## Problem
Type out the listing again, exactly, with every line included.

## Provided data

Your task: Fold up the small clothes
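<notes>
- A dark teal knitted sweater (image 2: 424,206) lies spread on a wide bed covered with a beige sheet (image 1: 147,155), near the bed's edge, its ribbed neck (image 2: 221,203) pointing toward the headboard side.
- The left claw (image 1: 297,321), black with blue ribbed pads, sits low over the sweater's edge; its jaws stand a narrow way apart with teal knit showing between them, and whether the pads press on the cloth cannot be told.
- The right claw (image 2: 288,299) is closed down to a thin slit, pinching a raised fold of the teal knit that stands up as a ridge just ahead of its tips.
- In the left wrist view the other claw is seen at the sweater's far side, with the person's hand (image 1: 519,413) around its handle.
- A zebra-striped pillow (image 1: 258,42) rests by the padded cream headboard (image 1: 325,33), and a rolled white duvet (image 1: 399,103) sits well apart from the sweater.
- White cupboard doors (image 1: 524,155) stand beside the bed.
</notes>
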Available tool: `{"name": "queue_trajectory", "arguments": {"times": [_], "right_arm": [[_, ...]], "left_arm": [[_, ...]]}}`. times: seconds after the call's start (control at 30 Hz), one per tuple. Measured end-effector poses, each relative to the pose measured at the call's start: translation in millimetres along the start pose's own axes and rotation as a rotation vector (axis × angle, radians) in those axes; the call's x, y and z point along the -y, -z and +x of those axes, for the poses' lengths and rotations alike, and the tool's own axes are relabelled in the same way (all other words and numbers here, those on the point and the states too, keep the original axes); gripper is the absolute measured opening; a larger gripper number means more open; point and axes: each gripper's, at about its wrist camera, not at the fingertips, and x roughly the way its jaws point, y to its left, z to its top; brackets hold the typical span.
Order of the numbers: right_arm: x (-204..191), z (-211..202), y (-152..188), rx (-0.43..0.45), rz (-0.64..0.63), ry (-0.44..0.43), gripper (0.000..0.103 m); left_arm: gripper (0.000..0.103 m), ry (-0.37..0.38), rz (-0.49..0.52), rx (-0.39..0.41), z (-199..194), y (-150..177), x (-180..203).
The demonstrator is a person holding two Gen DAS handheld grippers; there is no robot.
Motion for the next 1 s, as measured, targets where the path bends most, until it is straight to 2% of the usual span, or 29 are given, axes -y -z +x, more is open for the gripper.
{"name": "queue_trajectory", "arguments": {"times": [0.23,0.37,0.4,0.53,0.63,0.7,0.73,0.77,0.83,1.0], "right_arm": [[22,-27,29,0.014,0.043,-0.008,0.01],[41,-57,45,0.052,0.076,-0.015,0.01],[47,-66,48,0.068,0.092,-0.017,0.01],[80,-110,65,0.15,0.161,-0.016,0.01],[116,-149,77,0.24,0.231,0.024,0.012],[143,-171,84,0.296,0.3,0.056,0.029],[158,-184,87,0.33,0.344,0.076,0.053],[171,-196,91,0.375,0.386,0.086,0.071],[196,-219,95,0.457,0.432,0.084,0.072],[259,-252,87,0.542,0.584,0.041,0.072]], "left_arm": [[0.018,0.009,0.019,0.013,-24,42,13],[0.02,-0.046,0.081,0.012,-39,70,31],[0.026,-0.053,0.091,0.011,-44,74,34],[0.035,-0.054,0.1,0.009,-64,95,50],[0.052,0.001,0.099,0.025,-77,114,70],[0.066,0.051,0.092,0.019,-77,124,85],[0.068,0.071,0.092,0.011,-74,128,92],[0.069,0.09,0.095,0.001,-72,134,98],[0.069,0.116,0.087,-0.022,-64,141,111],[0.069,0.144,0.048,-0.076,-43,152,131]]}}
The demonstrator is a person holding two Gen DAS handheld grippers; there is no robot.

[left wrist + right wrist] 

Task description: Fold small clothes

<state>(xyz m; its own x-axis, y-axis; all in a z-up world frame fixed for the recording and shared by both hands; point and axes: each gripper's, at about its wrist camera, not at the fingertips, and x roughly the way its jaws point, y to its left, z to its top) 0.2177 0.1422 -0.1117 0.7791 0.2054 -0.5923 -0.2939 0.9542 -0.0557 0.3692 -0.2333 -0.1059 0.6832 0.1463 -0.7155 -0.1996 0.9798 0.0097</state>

## Result
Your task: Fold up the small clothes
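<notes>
- A dark teal knitted sweater (image 2: 424,206) lies spread on a wide bed covered with a beige sheet (image 1: 147,155), near the bed's edge, its ribbed neck (image 2: 221,203) pointing toward the headboard side.
- The left claw (image 1: 297,321), black with blue ribbed pads, sits low over the sweater's edge; its jaws stand a narrow way apart with teal knit showing between them, and whether the pads press on the cloth cannot be told.
- The right claw (image 2: 288,299) is closed down to a thin slit, pinching a raised fold of the teal knit that stands up as a ridge just ahead of its tips.
- In the left wrist view the other claw is seen at the sweater's far side, with the person's hand (image 1: 519,413) around its handle.
- A zebra-striped pillow (image 1: 258,42) rests by the padded cream headboard (image 1: 325,33), and a rolled white duvet (image 1: 399,103) sits well apart from the sweater.
- White cupboard doors (image 1: 524,155) stand beside the bed.
</notes>
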Available tool: `{"name": "queue_trajectory", "arguments": {"times": [_], "right_arm": [[_, ...]], "left_arm": [[_, ...]]}}`. times: seconds after the call's start (control at 30 Hz), one per tuple. Measured end-effector poses, each relative to the pose measured at the call's start: translation in millimetres along the start pose's own axes and rotation as a rotation vector (axis × angle, radians) in those axes; the call's x, y and z point along the -y, -z and +x of those axes, for the poses' lengths and rotations alike, and the tool's own axes are relabelled in the same way (all other words and numbers here, those on the point and the states too, keep the original axes); gripper is the absolute measured opening; a larger gripper number means more open; point and axes: each gripper's, at about its wrist camera, not at the fingertips, and x roughly the way its jaws point, y to its left, z to its top; brackets hold the typical span.
Order of the numbers: right_arm: x (-204..191), z (-211..202), y (-152..188), rx (-0.43..0.45), rz (-0.64..0.63), ry (-0.44..0.43), gripper (0.000..0.103 m); left_arm: gripper (0.000..0.103 m), ry (-0.37..0.38), rz (-0.49..0.52), rx (-0.39..0.41), z (-199..194), y (-150..177), x (-180..203).
The demonstrator is a person holding two Gen DAS handheld grippers; there is no robot.
Motion for the next 1 s, as measured, targets where the path bends most, until it is straight to 2% of the usual span, or 29 are given, axes -y -z +x, more is open for the gripper.
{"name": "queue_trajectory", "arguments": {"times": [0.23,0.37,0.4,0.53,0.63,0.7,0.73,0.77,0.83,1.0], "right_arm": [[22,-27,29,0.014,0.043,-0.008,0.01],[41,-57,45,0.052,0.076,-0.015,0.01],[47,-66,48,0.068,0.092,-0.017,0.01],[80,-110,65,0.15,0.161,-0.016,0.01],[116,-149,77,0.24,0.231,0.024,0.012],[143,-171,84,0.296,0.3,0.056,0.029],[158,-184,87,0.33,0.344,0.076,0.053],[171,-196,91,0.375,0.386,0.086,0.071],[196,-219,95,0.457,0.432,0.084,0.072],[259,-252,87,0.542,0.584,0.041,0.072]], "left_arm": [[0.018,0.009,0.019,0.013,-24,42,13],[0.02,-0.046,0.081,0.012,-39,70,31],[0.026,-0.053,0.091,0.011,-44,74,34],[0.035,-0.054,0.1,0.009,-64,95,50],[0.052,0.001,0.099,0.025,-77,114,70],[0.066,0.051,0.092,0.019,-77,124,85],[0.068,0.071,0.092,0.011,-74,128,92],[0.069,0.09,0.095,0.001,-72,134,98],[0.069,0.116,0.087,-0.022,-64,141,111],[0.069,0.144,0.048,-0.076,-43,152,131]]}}
The demonstrator is a person holding two Gen DAS handheld grippers; there is no robot.

[left wrist + right wrist] 

Task description: Fold small clothes

<state>(xyz m; its own x-axis, y-axis; all in a z-up world frame fixed for the recording and shared by both hands; point and axes: each gripper's, at about its wrist camera, not at the fingertips, and x roughly the way its jaws point, y to its left, z to its top) 0.2177 0.1422 -0.1117 0.7791 0.2054 -0.5923 -0.2939 0.9542 -0.0557 0.3692 -0.2333 -0.1059 0.6832 0.1463 -0.7155 -0.1996 0.9798 0.0097</state>

This exercise requires no additional output.